En somme, il y a de l’idée, et disons même que ça va dans le bon sens. Mais nous restons encore très loin de la prise en compte d’une réalité. Celle d’enfants vivant une période décisive de leur existence dans des conditions très fragiles pour laquelle la moindre des choses que l’on puisse leur garantir est une sécurité matérielle d’existence qui ne soit pas conditionnée par la rigidité administrative. Outre les points de priorité, il faudrait encore qu’ils aient une carte bancaire à leur nom, un extrait de rôle de l’antépénultième année. Reste à espérer que le Gouvernement poursuivra sa démarche de simplification de la démarche en veillant à ce que les MEA ne soient pas tenus d’effectuer une démarche dérogatoire qui serait appréciée au cas par cas.

LA FÉDÉRATION WALLONIE BRUXELLES AUSSI…

Jusqu’en 2019, l’allocation de mise en autonomie distinguait une partie consacrée au loyer. Nous pourrions imaginer un retour à cette partition afin de permettre une pondération de celle-ci en fonction a réalité du prix du loyer de chaque territoire. Une grille indicative des loyers a été mise en place tant en Région wallonne qu’en Région bruxelloise. Ces grilles indicatives ont fait l’objet de critiques mais constituent une base légale sur laquelle pourrait s’appuyer un tel mécanisme.

“AUTONOMISATION DES JEUNES QUI RESPONSABILISE”

Le soutien des pouvoirs publics aux acteurs de terrains est indispensable d’autant que ces derniers sont les plus à même de mettre en œuvre des solutions adaptées aux réalités qu’ils rencontrent.

Mais ce soutien doit être adossé à la mise en place de politiques publiques qui rendent effectifs les droits auxquels les “enfants” peuvent prétendre. Le droit à un logement décent est une priorité pour tous et pour les enfants d’abord. Les recommandations du Parlement francophone bruxellois préconisaient une “Autonomisation des jeunes qui responsabilise”. Rappelons que c’est à l’Etat belge qu’il incombe de prendre cette responsabilité et de respecter ses engagements internationaux, notamment la CIDE en permettant aux jeunes pris en charge par les services de l’aide à la jeunesse (ou non) de se loger décemment dans le respect du budget qui leur est alloué.


[1] Organe régional de coordination de l’aide aux personnes sans abri.

[2] Convention Internationale des Droits de l’Enfants, ratifiée par la Belgique en décembre 1991.

[3] Macadam asbl : dispositif d’accueil de jour bas seuil pour les jeunes en errance de moins 26 ans.

[4] “Jeunes en errance”, un projet piloté par Le Forum – Bruxelles contre les inégalités ; le Service de santé mentale Le Méridien ; les services non-mandatés de l’Aide à la Jeunesse Le Cemo, SOS Jeunes – Quartier Libre et Abaka ; l’asbl L’Ilot ; la Ligue Bruxelloise Francophone pour la Santé Mentale. Avec le soutien du Délégué général aux droits de l’enfant.

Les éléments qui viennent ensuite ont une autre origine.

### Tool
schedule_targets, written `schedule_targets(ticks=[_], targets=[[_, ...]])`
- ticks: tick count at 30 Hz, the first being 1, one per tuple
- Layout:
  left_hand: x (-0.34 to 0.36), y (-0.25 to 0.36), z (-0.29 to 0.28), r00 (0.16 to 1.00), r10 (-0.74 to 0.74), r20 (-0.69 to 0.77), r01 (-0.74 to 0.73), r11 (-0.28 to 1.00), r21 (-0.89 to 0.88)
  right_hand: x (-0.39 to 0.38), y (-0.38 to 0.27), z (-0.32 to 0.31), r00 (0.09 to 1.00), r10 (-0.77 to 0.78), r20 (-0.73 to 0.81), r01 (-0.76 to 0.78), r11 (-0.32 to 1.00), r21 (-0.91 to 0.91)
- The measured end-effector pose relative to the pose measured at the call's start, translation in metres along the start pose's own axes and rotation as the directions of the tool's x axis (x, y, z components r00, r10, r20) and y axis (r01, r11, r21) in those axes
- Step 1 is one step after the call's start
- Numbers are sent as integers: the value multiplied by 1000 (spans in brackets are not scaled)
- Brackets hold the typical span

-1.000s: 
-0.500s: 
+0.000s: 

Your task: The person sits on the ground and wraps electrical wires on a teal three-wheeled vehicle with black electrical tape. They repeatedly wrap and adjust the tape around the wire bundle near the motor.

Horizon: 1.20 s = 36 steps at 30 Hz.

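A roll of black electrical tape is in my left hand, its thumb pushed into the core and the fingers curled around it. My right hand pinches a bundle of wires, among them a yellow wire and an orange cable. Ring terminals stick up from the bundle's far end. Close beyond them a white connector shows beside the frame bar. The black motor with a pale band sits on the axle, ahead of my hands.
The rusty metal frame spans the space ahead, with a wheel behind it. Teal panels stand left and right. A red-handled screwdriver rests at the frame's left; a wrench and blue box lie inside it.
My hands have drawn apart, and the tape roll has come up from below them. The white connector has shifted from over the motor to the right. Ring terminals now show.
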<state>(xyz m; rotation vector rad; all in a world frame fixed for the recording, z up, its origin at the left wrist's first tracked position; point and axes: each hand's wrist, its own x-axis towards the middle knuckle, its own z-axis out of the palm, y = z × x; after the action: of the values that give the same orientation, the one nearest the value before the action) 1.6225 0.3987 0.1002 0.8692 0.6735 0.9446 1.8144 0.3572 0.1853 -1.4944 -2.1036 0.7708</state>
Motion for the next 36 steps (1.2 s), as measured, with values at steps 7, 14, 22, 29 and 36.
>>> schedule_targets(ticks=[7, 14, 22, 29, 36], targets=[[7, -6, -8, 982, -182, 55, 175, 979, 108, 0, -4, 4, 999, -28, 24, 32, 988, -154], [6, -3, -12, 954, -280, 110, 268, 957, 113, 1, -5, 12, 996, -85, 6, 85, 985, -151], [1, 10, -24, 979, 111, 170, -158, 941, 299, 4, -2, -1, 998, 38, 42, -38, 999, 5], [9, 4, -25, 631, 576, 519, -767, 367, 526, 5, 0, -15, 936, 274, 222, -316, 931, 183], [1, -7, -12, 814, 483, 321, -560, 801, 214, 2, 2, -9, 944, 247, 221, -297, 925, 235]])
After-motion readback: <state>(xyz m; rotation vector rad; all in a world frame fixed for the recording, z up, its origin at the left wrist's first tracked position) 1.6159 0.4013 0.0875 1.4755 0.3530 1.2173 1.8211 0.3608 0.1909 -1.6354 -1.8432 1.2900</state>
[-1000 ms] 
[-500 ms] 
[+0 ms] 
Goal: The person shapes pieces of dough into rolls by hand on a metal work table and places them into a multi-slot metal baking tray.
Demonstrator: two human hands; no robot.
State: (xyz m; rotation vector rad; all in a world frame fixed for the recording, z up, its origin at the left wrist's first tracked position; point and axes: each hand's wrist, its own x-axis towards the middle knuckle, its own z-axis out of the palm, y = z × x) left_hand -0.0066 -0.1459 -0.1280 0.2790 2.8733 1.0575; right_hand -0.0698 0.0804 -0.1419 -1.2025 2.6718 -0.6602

[5] Housing First : C’est une manière innovante et efficace de viser l’insertion sociale des personnes sans-abri les plus fragiles. Le Housing First est un changement de logique : le logement est la première étape et on peut y accéder sans conditions.

[6] Viroinval fait partie des communes où le logement est le plus abordable en Wallonie.

[7] L’ASBL Capuche a été mise sur pied par des services de l’aide à la jeunesse, mandatés et non mandatés ainsi que par “Solidarité Logement asbl” pour mettre en place un système de prêts de garantie locative à destination notamment des MEA.

[8] Même lorsqu’ils sont “bien logés”, les MEA sont maintenus en dessous du seuil de pauvreté et souvent en “privation matérielle grave” au sens du SPF Sécurité Sociale.